On the eve of Super Bowl XLIX, football rules American sport more comprehensively than ever. It, not baseball, is the true national pastime, at least as measured by rear ends on television couches. The most watched TV programmes in America? Football games, almost every one. Against such a juggernaut, no scandal has a chance, even when the Super Bowl itself is less than compelling.

But that’s not the case in 2015. This is the contest neutrals dreamt of when the season started: the Patriots, the dominant team of the first decade of the 21st century, and the last to win back-to-back championships, against Seattle, who are attempting to be the next to do so, and cement their place as team of the century’s second decade.

Even at the coaching level, wheels are coming full circle. Will this be the moment the Patriots head coach, Bill Belichick, gets his comeuppance after a career (albeit stunningly successful) of bending the rules, of which “Deflategate” is but the latest evidence?

Belichick may have the finest post-season win-loss record in football, including six Super Bowl appearances and three victories, but few can love the perennial grouch, surly and uncommunicative, for whom addressing the media is akin to having teeth pulled.

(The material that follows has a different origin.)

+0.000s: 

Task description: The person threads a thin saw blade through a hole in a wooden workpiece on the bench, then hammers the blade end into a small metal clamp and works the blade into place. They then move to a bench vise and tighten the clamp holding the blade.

How different Pete Carroll, his opposite number with the Seahawks, broad-smiling and easy-going – who just happens to have been Belichick’s predecessor with the Patriots, fired in 1999 after three undistinguished seasons. But, jokes Carroll, how different things might have been if Tom Brady had been drafted not in 2000, the first year of the Belichick reign, but two years earlier.

Brady is the other half of the Patriots’ magic B&B, the 37-year-old legend seeking to become only the third quarterback to win four Super Bowl rings. First he must see off Seattle’s Russell Wilson, foremost among the young quarterback pretenders, who last year marched the Seahawks to victory over the Denver Broncos and Peyton Manning, Brady’s great rival.

But unlike some others, this Super Bowl is more than a tale of two quarterbacks. If the Patriots win, it is likely to be as much thanks to their running game, and the backs Shane Vereen, Stevan Ridley, Jonas Gray and LeGarrette Blount operating the “running back by committee” approach perfected by Belichick. Ranged against them is Seattle’s clinically efficient defense, epitomised by cornerback Richard Sherman and defensive end Michael Bennett.

The outcome is anyone’s guess. Seattle started out as marginal favourites, but the smart money is now moving back to the Patriots – maybe on reconsideration of the two conference championship games. The epic, Wilson-inspired comeback against the Packers in the NFC could not obscure Seattle’s dreadful first three quarters, and the battle-hardened Patriots will not throw away an advantage like Green Bay. Meanwhile, the Patriots’ 45-7 demolition of the Indianapolis Colts in the AFC title game brooks no argument.

But it’ll be close – so close that in the end a lucky bounce or disputed call may make the difference. One thing, however, is sure. The game balls will be properly inflated.